**PROMPT:**
Make a verbatim transcription of the records, without the pictures.

------------------------------------------------------------------------

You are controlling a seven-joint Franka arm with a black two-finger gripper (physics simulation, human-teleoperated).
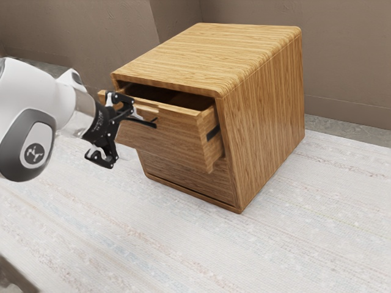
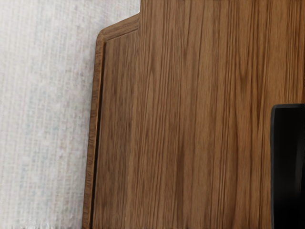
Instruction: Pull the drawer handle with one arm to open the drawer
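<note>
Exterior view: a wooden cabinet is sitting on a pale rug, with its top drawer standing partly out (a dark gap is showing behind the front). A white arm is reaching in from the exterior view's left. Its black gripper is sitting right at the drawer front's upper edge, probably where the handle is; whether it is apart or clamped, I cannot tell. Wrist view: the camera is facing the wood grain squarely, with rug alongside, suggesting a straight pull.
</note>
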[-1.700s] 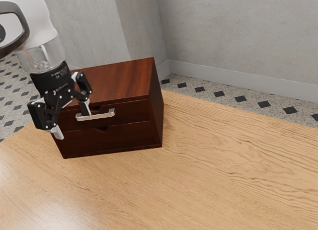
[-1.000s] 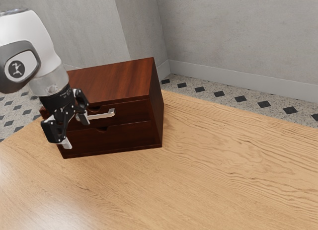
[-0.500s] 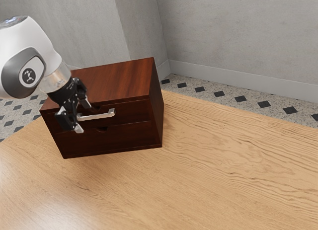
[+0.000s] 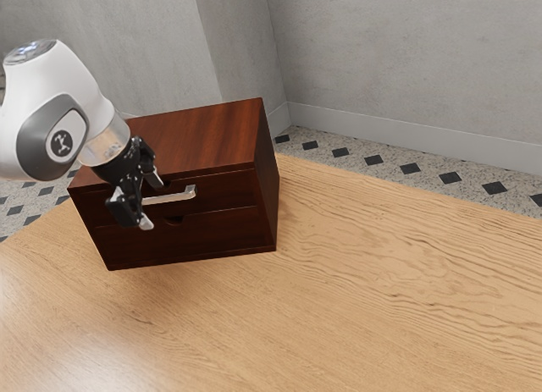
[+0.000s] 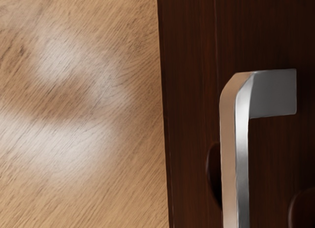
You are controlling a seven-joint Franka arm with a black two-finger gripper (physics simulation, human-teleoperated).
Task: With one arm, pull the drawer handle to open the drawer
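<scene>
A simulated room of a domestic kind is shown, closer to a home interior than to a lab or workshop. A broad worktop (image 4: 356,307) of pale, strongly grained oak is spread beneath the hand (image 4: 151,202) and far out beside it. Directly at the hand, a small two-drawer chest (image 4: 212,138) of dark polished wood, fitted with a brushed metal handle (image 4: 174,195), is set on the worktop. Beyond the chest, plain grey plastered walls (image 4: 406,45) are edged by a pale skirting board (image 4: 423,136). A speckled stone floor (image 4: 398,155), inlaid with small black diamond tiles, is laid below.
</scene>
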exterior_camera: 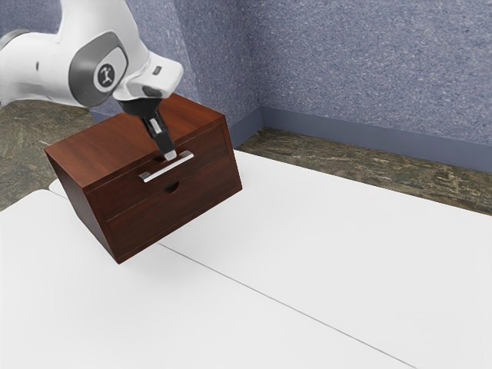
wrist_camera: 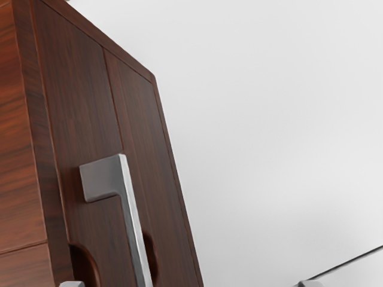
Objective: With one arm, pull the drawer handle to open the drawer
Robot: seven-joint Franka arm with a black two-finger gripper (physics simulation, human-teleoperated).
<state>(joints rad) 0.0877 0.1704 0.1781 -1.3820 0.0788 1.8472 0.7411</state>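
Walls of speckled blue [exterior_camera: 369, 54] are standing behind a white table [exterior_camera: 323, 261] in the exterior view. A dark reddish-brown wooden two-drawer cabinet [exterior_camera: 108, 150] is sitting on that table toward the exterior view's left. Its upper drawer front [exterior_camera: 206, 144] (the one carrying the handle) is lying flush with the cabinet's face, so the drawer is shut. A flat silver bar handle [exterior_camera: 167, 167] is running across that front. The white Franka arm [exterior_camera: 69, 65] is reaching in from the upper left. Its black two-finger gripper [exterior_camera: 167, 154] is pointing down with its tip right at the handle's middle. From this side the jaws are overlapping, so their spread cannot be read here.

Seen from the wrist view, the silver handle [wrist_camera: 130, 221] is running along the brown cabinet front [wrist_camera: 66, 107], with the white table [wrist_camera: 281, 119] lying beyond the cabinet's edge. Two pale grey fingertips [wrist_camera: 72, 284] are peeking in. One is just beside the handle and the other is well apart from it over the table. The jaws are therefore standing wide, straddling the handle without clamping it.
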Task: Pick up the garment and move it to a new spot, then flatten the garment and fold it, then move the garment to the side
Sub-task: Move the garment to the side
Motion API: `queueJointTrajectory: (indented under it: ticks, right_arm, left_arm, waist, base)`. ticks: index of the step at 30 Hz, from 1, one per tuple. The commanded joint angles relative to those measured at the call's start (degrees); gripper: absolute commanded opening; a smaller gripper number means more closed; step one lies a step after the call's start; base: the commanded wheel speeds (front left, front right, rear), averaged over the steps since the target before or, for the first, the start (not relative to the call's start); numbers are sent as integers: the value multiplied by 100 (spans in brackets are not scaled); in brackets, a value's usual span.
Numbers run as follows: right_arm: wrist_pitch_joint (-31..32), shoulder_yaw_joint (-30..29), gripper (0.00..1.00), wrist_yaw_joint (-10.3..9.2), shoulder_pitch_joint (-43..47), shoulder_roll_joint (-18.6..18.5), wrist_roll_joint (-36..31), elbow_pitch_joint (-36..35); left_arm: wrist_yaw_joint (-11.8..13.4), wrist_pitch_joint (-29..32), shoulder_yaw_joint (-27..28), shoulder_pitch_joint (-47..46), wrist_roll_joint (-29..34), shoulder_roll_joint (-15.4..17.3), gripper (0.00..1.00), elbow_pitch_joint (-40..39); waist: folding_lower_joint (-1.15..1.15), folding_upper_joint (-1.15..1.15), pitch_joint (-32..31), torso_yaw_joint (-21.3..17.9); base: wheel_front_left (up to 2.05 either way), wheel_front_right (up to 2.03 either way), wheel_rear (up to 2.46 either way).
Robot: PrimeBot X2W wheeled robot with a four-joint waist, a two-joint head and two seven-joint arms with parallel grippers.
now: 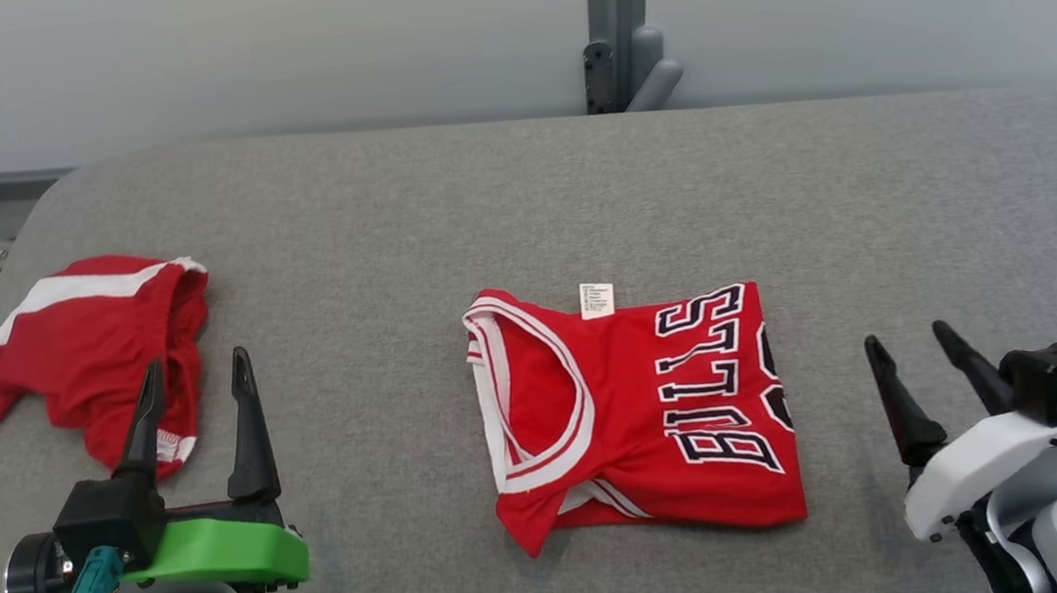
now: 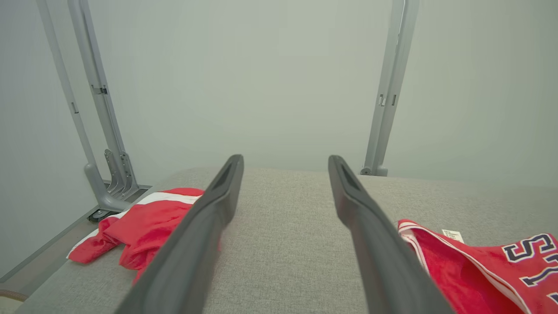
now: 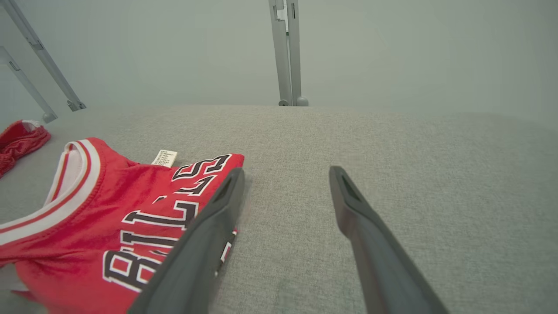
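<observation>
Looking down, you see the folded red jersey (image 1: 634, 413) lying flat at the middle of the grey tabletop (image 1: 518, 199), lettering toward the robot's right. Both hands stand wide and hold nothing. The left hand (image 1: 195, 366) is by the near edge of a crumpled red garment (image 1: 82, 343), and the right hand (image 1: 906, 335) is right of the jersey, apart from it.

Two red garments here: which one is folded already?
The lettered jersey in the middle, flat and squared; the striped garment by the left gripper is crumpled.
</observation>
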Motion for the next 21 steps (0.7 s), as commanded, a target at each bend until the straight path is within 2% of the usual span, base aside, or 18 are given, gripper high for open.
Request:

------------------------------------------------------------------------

**WORKED SOLUTION:**
You are controlling a seven-joint Franka arm with a black two-finger gripper (physics simulation, human-teleoperated).
Instruction: Pull the drawer handle with one arm to open the drawer
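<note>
Exterior view: a wooden cabinet is sitting on a pale rug, with its top drawer standing partly out (a dark gap is showing behind the front). A white arm is reaching in from the exterior view's left. Its black gripper is sitting right at the drawer front's upper edge, probably where the handle is; whether it is apart or clamped, I cannot tell. Wrist view: the camera is facing the wood grain squarely, with rug alongside, suggesting a straight pull.
</note>
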[-1.700s] 
[-1.000s] 
[-0.500s] 
[+0.000s] 
[+0.000s] 
You are controlling a seven-joint Franka arm with a black two-finger gripper (physics simulation, human-teleoperated).
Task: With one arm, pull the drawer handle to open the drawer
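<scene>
A simulated room of a domestic kind is shown, closer to a home interior than to a lab or workshop. A broad worktop (image 4: 356,307) of pale, strongly grained oak is spread beneath the hand (image 4: 151,202) and far out beside it. Directly at the hand, a small two-drawer chest (image 4: 212,138) of dark polished wood, fitted with a brushed metal handle (image 4: 174,195), is set on the worktop. Beyond the chest, plain grey plastered walls (image 4: 406,45) are edged by a pale skirting board (image 4: 423,136). A speckled stone floor (image 4: 398,155), inlaid with small black diamond tiles, is laid below.
</scene>
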exterior_camera: 
wrist_camera: 
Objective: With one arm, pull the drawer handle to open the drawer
Robot: seven-joint Franka arm with a black two-finger gripper (physics simulation, human-teleoperated).
<state>(joints rad) 0.0877 0.1704 0.1781 -1.3820 0.0788 1.8472 0.7411</state>
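Walls of speckled blue [exterior_camera: 369, 54] are standing behind a white table [exterior_camera: 323, 261] in the exterior view. A dark reddish-brown wooden two-drawer cabinet [exterior_camera: 108, 150] is sitting on that table toward the exterior view's left. Its upper drawer front [exterior_camera: 206, 144] (the one carrying the handle) is lying flush with the cabinet's face, so the drawer is shut. A flat silver bar handle [exterior_camera: 167, 167] is running across that front. The white Franka arm [exterior_camera: 69, 65] is reaching in from the upper left. Its black two-finger gripper [exterior_camera: 167, 154] is pointing down with its tip right at the handle's middle. From this side the jaws are overlapping, so their spread cannot be read here.

Seen from the wrist view, the silver handle [wrist_camera: 130, 221] is running along the brown cabinet front [wrist_camera: 66, 107], with the white table [wrist_camera: 281, 119] lying beyond the cabinet's edge. Two pale grey fingertips [wrist_camera: 72, 284] are peeking in. One is just beside the handle and the other is well apart from it over the table. The jaws are therefore standing wide, straddling the handle without clamping it.
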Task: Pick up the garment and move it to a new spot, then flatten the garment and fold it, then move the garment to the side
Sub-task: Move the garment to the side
Motion API: `queueJointTrajectory: (indented under it: ticks, right_arm, left_arm, waist, base)`. ticks: index of the step at 30 Hz, from 1, one per tuple. The commanded joint angles relative to those measured at the call's start (degrees); gripper: absolute commanded opening; a smaller gripper number means more closed; step one lies a step after the call's start; base: the commanded wheel speeds (front left, front right, rear), averaged over the steps since the target before or, for the first, the start (not relative to the call's start); numbers are sent as integers: the value multiplied by 100 (spans in brackets are not scaled); in brackets, a value's usual span.
Numbers run as follows: right_arm: wrist_pitch_joint (-31..32), shoulder_yaw_joint (-30..29), gripper (0.00..1.00), wrist_yaw_joint (-10.3..9.2), shoulder_pitch_joint (-43..47), shoulder_roll_joint (-18.6..18.5), wrist_roll_joint (-36..31), elbow_pitch_joint (-36..35); left_arm: wrist_yaw_joint (-11.8..13.4), wrist_pitch_joint (-29..32), shoulder_yaw_joint (-27..28), shoulder_pitch_joint (-47..46), wrist_roll_joint (-29..34), shoulder_roll_joint (-15.4..17.3), gripper (0.00..1.00), elbow_pitch_joint (-40..39); waist: folding_lower_joint (-1.15..1.15), folding_upper_joint (-1.15..1.15), pitch_joint (-32..31), torso_yaw_joint (-21.3..17.9); base: wheel_front_left (up to 2.05 either way), wheel_front_right (up to 2.03 either way), wheel_rear (up to 2.46 either way).
Robot: PrimeBot X2W wheeled robot with a four-joint waist, a two-joint head and two seven-joint arms with parallel grippers.
now: 
now: 
now: 
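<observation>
Looking down, you see the folded red jersey (image 1: 634, 413) lying flat at the middle of the grey tabletop (image 1: 518, 199), lettering toward the robot's right. Both hands stand wide and hold nothing. The left hand (image 1: 195, 366) is by the near edge of a crumpled red garment (image 1: 82, 343), and the right hand (image 1: 906, 335) is right of the jersey, apart from it.

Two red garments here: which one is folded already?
The lettered jersey in the middle, flat and squared; the striped garment by the left gripper is crumpled.
</observation>
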Motion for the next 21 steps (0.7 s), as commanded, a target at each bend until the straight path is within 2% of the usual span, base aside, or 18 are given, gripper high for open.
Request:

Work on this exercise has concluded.